*Task requirements*.
Lines from the line with "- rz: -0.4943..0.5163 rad" to the line with "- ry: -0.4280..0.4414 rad" in the entries below, and only those, must be output exactly, with both ends included.

*Exercise inputs*.
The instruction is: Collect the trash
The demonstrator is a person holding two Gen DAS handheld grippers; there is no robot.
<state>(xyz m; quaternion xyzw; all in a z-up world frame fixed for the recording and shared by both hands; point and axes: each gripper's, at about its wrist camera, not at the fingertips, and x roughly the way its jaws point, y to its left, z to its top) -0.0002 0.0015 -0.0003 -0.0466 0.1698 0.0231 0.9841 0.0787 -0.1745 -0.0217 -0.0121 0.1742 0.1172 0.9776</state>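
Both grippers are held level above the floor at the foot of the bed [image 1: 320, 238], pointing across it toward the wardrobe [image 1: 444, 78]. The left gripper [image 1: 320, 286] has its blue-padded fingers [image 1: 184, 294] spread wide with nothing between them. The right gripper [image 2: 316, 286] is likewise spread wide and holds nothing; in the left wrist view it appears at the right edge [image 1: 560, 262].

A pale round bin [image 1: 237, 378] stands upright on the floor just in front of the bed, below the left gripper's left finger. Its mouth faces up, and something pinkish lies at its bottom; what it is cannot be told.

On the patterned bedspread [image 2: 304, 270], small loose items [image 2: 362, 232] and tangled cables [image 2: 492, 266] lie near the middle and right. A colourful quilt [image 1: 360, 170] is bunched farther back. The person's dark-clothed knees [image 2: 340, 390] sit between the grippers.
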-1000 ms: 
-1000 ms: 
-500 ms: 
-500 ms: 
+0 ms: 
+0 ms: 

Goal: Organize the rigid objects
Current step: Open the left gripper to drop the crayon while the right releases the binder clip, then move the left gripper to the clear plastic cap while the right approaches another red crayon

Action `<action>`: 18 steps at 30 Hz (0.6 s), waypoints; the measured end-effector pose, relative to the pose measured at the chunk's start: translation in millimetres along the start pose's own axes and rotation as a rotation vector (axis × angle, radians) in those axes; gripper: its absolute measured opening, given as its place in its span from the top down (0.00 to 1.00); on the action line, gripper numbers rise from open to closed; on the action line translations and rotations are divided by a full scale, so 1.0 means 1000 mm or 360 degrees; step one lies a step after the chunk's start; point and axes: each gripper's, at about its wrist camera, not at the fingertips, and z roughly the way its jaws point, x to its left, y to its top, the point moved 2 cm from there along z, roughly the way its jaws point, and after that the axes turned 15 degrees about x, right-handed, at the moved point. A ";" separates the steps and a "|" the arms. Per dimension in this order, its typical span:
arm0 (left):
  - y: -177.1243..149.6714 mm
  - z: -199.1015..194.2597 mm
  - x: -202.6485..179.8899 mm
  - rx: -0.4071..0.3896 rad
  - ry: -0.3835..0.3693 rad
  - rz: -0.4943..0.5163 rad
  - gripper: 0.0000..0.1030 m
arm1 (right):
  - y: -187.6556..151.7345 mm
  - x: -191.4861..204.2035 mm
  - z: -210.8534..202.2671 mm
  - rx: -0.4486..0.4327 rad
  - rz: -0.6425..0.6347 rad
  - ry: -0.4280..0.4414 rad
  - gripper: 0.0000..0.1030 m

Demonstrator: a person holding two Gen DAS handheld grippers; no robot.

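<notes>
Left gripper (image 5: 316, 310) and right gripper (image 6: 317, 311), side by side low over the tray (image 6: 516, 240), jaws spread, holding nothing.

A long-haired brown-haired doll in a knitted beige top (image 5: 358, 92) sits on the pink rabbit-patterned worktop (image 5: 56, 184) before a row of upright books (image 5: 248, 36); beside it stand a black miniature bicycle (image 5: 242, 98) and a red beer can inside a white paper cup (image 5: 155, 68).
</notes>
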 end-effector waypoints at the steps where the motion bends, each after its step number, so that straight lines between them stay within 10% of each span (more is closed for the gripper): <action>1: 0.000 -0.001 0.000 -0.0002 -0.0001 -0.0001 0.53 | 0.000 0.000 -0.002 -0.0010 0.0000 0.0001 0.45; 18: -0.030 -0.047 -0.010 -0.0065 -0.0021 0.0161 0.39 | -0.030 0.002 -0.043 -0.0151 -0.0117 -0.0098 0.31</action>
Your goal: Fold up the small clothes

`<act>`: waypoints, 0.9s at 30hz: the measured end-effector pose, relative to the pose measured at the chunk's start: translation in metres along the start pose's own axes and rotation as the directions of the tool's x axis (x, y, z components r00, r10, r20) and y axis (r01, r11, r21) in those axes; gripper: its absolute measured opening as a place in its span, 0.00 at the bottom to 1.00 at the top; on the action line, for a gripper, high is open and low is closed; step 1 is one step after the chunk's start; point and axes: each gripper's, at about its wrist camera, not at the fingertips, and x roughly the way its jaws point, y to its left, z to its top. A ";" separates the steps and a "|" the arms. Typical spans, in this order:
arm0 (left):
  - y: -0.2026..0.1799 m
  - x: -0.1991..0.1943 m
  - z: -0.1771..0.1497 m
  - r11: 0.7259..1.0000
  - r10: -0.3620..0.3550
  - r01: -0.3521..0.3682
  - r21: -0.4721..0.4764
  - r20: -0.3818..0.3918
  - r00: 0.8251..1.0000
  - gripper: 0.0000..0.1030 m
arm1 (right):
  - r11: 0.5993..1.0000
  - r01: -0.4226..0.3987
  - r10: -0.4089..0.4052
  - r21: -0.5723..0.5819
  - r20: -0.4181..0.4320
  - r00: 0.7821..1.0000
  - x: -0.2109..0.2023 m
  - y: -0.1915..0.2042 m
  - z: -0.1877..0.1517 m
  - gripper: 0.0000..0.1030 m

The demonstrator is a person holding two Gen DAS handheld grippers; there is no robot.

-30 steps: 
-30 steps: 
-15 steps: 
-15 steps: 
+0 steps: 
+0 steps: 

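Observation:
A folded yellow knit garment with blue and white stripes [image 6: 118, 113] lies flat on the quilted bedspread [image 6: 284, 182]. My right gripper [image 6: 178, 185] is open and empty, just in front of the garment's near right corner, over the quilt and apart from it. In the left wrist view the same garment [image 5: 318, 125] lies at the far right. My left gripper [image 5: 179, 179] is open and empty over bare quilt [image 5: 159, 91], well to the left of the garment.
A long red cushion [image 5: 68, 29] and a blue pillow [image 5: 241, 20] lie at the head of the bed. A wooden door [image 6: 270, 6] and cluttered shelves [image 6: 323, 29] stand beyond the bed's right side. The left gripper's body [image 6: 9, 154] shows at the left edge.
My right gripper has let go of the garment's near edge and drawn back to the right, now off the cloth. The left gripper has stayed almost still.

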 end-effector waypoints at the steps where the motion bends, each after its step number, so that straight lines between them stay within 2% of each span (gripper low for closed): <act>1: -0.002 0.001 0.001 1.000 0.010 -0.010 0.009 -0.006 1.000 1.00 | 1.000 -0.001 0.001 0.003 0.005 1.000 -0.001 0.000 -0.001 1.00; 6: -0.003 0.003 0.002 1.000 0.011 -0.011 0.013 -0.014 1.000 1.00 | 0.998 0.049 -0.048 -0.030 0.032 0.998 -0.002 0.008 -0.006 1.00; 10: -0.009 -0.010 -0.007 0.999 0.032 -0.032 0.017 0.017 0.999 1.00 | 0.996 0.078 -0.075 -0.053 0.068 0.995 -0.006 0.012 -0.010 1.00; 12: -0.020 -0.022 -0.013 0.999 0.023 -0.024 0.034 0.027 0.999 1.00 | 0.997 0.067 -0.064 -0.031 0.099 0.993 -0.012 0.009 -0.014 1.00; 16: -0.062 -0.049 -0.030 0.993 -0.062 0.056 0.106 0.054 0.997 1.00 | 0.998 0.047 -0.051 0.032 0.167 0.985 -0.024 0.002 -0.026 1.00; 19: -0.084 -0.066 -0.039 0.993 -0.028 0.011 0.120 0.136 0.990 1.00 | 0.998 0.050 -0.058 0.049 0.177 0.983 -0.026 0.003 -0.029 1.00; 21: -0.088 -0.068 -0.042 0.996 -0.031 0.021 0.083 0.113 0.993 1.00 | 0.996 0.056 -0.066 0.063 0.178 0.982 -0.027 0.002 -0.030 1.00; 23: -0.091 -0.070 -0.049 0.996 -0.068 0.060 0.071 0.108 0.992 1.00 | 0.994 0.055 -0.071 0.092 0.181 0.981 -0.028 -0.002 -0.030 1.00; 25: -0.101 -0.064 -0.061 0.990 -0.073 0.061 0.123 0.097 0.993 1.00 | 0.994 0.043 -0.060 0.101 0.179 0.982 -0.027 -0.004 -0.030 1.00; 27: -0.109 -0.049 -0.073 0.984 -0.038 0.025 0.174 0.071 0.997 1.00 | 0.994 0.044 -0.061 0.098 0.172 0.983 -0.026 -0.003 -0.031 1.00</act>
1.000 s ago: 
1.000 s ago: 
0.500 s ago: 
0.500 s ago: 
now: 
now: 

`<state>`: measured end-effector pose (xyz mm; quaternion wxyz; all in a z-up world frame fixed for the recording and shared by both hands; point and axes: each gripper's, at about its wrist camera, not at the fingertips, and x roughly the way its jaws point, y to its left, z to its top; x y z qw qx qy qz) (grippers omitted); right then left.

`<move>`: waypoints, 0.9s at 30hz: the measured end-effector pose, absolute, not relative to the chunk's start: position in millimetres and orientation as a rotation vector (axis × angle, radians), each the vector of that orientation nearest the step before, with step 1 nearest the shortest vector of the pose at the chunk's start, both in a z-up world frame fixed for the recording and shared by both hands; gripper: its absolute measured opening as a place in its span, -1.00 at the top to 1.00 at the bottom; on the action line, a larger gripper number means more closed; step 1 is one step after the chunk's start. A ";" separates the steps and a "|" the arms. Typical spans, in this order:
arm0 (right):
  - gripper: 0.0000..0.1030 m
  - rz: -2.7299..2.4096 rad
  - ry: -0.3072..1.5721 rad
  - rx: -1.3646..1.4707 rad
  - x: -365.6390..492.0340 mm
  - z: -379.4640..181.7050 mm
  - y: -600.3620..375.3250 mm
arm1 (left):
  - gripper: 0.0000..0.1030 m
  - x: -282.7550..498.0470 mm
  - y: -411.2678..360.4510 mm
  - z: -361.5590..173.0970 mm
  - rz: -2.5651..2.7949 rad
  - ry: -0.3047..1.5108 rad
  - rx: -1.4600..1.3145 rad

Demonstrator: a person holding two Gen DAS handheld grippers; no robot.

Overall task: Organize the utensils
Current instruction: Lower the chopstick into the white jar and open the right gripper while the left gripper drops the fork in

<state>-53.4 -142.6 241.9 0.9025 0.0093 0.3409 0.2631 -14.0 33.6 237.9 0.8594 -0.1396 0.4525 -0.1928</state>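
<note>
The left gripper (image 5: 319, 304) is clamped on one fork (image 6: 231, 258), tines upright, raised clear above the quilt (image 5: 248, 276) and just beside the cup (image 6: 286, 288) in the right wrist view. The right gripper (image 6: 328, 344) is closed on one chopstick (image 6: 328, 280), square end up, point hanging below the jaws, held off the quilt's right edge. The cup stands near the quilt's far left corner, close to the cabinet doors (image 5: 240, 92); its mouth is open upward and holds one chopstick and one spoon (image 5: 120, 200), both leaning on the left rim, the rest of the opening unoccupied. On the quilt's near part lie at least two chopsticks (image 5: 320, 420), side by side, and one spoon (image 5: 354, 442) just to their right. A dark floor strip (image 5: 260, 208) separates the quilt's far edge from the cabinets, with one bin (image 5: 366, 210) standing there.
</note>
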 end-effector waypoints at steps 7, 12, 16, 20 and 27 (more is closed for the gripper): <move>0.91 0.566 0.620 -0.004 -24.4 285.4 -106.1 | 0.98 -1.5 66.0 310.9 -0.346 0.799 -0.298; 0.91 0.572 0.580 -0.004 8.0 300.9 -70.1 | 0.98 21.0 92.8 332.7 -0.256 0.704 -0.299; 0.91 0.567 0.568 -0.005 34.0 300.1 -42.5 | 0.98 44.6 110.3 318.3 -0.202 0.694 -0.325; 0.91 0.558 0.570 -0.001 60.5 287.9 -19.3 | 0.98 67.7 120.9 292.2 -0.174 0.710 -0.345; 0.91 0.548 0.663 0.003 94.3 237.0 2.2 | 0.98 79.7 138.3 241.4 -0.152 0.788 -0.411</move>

*Solved problem*.
  - rz: -0.4943..0.5163 rad
  - gripper: 0.0000..0.1030 m
arm1 (right):
  - y: -187.6556..151.7345 mm
  - x: -191.4861..204.2035 mm
  - z: -210.8534..202.2671 mm
  - rx: -0.4486..0.4327 rad
  - rz: -0.6425..0.6347 rad
  - ry: -0.4280..0.4414 rad

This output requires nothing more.